Posteriores investigaciones revelaron que Publio Clodio era un noble romano verdaderamente extraño. Resultó que vivía en una casa corriente en los barrios pobres de Antioquía, y frecuentaba el tipo de lugares que los nobles romanos solían evitar. Pero eso, naturalmente, lo hacía accesible. Abgaro atacó.

Atado, amordazado y con los ojos vendados, a Publio Clodio se le condujo hasta una habitación sin ventanas, sin murales, adornos ni diferencia alguna con el resto del medio millón de habitaciones como aquélla que había en Antioquía. Tampoco se le permitió a Clodio ver más que un atisbo cuando le quitaron la venda de los ojos y la mordaza, porque le metieron la cabeza en un saco que le sujetaron alrededor de la garganta. Paredes desnudas y manos morenas, eso fue lo único que consiguió vislumbrar Clodio antes de quedar sumido en la más completa oscuridad; podía distinguir algunas sombras vagas que se movían a través del tosco tejido del saco, pero nada más.

El corazón le latía con más rapidez que el de un pájaro; sudaba a chorros; la respiración se le hizo entrecortada, superficial y jadeante.
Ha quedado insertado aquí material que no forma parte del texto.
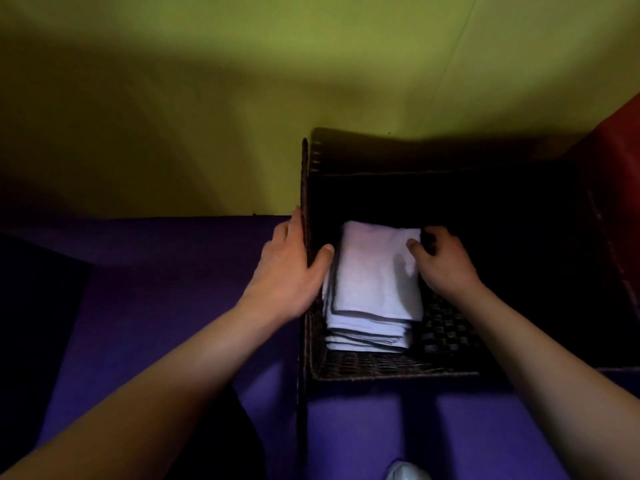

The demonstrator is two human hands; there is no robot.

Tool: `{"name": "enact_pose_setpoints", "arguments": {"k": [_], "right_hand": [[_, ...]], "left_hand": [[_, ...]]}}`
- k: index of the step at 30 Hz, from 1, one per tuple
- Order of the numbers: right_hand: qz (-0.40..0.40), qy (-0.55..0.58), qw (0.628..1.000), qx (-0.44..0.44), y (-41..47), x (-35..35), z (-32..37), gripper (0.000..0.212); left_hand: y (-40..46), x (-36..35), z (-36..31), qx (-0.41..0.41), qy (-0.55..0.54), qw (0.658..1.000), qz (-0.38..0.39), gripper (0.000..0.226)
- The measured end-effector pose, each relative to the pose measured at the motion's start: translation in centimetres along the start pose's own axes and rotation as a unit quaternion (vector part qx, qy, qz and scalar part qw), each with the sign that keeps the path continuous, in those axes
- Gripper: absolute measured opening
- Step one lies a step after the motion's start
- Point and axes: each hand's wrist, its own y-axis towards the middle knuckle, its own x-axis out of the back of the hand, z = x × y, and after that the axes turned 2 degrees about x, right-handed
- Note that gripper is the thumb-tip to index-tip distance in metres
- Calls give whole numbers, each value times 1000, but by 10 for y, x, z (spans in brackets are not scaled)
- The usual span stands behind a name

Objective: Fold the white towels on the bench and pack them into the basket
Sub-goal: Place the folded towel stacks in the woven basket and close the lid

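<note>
Basket [450,337]: dark wicker, sitting on the purple bench [166,306] against the green wall [207,98].
Towels [374,285]: white, folded, lying stacked inside the basket against its left wall.
Left hand [287,268]: gripping the basket's left wall [305,209], thumb hooking over inside, fingers outside; holding no towel.
Right hand [443,261]: fingers curling loosely, resting on the top towel's far right corner; whether it is pinching the cloth, I cannot tell.
Risk, stack: lower layers are fanning out at the near edge; dragging the top towel is likely to skew the pile.
Risk, fold: lifting the hand while cloth is clinging could pull the corner open.
Risk, basket: the left hand pushing sideways could shift the basket.
Object at bottom edge [405,472]: pale, too little showing to identify.
</note>
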Motion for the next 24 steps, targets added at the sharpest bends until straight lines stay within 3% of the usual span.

Nunca en toda su vida había estado Clodio tan aterrorizado, tan seguro de que iba a morir. Pero, ¿a manos de quién? ¿Qué había hecho él?

Oyó una voz que le habló en griego con un acento que ahora reconocía como árabe; entonces Clodio supo que verdaderamente iba a morir.

—Publio Clodio, de la gran familia de los Claudios Pulcher —dijo la voz—. Nos gustaría muchísimo matarte, pero nos damos cuenta de que ello no es posible. A menos, claro está, que cuando te liberemos busques venganza por lo que te hagamos aquí esta noche. Si, a pesar de todo, buscas venganza, comprenderemos que no tenemos nada que perder por el hecho de matarte, y te juro por todos nuestros dioses que te mataremos. Sé prudente, pues, y márchate de Siria en cuanto te liberemos. Márchate de Siria y no regreses nunca mientras vivas.

—¿Qué… me… qué me vais a hacer? —logró decir Clodio, sabedor de que como poco lo torturarían y lo azotarían.

—Bueno, Publio Clodio —repuso la voz con un inconfundible deje de guasa— pues vamos a convertirte en un árabe.

Unas manos le levantaron el borde de la túnica —Clodio no llevaba toga en Antioquía; ello le proporcionaba un estilo demasiado incómodo— y le quitaron el taparrabos que los romanos solían llevar cuando salían a la calle vestidos solamente con la túnica. Clodio luchó, sin comprender, pero muchas manos lo levantaron y lo pusieron sobre una superficie plana y dura y le sujetaron las piernas, los brazos y los pies.